Return each line of the listing below, unchanged, and omit the images.

*** Source data ***

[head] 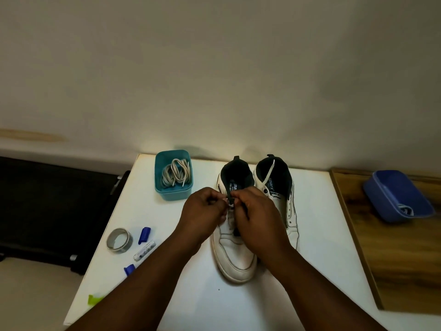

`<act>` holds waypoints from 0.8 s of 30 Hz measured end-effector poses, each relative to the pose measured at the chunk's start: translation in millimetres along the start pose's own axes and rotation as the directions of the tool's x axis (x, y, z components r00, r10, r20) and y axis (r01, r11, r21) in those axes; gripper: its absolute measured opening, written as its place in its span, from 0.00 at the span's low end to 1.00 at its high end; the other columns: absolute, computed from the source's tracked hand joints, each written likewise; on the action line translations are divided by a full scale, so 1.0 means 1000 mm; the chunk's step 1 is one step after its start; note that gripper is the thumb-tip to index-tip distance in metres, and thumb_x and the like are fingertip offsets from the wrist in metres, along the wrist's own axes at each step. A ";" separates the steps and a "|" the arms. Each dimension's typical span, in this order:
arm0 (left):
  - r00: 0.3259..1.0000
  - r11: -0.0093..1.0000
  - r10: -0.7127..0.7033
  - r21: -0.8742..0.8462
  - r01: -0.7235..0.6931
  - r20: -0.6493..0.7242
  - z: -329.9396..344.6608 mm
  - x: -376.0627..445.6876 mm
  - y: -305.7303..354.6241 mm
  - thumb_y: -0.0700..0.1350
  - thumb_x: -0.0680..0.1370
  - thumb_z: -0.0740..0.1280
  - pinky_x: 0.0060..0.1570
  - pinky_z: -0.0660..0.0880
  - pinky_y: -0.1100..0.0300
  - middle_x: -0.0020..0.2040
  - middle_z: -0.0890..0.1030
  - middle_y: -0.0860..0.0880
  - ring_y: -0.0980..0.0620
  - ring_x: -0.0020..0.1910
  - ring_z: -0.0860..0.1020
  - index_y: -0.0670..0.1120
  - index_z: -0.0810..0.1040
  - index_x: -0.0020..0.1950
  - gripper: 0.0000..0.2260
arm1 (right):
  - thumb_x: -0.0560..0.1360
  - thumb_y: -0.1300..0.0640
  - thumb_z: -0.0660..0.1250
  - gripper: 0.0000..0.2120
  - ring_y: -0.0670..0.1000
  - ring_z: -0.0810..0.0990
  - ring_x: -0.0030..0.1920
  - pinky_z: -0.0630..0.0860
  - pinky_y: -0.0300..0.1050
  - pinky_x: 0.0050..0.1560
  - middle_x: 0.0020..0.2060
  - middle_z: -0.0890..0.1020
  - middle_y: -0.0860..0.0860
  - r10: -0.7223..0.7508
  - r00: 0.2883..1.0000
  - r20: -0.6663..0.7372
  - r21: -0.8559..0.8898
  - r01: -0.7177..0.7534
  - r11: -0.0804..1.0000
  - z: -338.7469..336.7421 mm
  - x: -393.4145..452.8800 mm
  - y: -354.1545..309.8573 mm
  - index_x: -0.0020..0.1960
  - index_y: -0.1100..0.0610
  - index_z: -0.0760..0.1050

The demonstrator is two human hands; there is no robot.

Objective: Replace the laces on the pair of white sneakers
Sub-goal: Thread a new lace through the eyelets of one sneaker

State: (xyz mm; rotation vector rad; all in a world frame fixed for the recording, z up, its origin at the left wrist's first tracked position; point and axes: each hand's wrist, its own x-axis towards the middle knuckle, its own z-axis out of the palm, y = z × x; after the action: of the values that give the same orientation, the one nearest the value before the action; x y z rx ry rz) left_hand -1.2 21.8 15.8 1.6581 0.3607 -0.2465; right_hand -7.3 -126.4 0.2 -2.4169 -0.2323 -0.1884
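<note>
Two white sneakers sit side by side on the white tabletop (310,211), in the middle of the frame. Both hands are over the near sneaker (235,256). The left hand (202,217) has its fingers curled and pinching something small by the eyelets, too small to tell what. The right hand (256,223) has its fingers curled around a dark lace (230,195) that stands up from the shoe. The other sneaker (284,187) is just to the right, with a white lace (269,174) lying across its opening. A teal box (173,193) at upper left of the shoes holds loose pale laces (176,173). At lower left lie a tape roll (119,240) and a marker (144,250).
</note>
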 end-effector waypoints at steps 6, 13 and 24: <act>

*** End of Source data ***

Answer box
[head] 

`<act>` holds waypoints from 0.8 s of 30 Hz measured end-effector poses, each relative to the pose measured at the chunk's start: translation in millimetres along the start pose's own axes and rotation as the directions of the tool's x axis (x, y, z components r00, r10, r20) and y axis (r01, r11, r21) in those axes; gripper: its absolute measured opening, written as its place in its span, from 0.00 at the span's low end to 1.00 at its high end; the other columns: absolute, computed from the source's tracked hand joints, each written likewise; on the action line translations are divided by a full scale, so 1.0 means 1000 mm; the chunk's step 1 is one step after its start; note that gripper is the thumb-tip to index-tip distance in metres, and thumb_x and the like are fingertip offsets from the wrist in metres, along the wrist's own axes at each step. A ";" separates the steps and a "|" the arms. Each dimension's typical span, in this order:
arm0 (left):
  - r00: 0.3259..1.0000
  - r11: -0.0093..1.0000
  - r10: -0.7127..0.7033
  - r21: -0.8742..0.8462
  - r01: -0.7235..0.6931
  - r20: -0.6493..0.7242
  - z: -329.9396..344.6608 mm
  - x: -376.0627..445.6876 mm
  - y: -305.7303..354.6241 mm
  - thumb_y: -0.0700..0.1350
  - thumb_x: -0.0680..0.1370
  - thumb_z: -0.0740..0.1280
  - pinky_x: 0.0060..0.1570
  - pinky_z: -0.0660..0.0880
  - pinky_y: -0.1100..0.0300
  - middle_x: -0.0020..0.2040
  - middle_z: -0.0890..0.1030
  - middle_y: -0.0860..0.0880
  - ring_y: -0.0980..0.0620
  - ring_x: -0.0020..0.1910
  - ring_z: -0.0860..0.1020
  - index_y: -0.0670..0.1120
  - index_z: -0.0810..0.1040
  - index_x: -0.0020..0.1950
  - gripper: 0.0000..0.2260
arm1 (right):
  - thumb_x: -0.0560..0.1360
  - thumb_y: -0.1300..0.0640
  - thumb_z: -0.0660..0.1250
  - gripper: 0.0000..0.2120
  - ring_y: -0.0670..0.1000
  - ring_z: -0.0810..0.0990
  - ring_x: -0.0030..0.1920
  - pinky_z: -0.0630..0.0860
  - pinky_y: -0.0300..0.1050
  - pinky_x: 0.0050..0.1560
  - middle_x: 0.0020..0.2060
  - middle_z: -0.0890..0.1020
  - middle_y: -0.0860..0.0860
  - r10: -0.7223..0.7508
  - r00: 0.2883..1.0000
  - r20: -0.6663..0.7372
  - r21: -0.8559..0.8898
  - r01: -0.7177..0.7534
  - r11: -0.0804..1.0000
  - z: -338.7469..336.7421 mm
  - x: -393.4145..452.8800 mm
  - y: -354.1545..309.8573 mm
  - index_x: -0.0020..0.1960
  - index_y: -0.1100..0.0610
  - index_z: -0.0760..0.1050

The demonstrator is two human hands; there is no robot.

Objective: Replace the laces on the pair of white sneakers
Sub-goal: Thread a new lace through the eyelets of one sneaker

State: (xyz mm; rotation vector rad; all in a world frame fixed for the recording, z up, its origin at the left wrist's first tracked position; point and axes: each hand's wrist, its own x-axis towards the middle knuckle, its own z-axis out of the palm, y = z × x; after the action: of the values that give the same orientation, the one nearest the value before the action; x y z rx ry rz) left_hand -1.2 21.8 15.8 1.6581 0.3607 -0.2465; right_hand -7.3 -126.4 0.2 -2.4169 -0.2323 -0.1884
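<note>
Two white sneakers sit side by side on the white tabletop (310,211), in the middle of the frame. Both hands are over the near sneaker (235,256). The left hand (202,217) has its fingers curled and pinching something small by the eyelets, too small to tell what. The right hand (256,223) has its fingers curled around a dark lace (230,195) that stands up from the shoe. The other sneaker (284,187) is just to the right, with a white lace (269,174) lying across its opening. A teal box (173,193) at upper left of the shoes holds loose pale laces (176,173). At lower left lie a tape roll (119,240) and a marker (144,250).
</note>
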 end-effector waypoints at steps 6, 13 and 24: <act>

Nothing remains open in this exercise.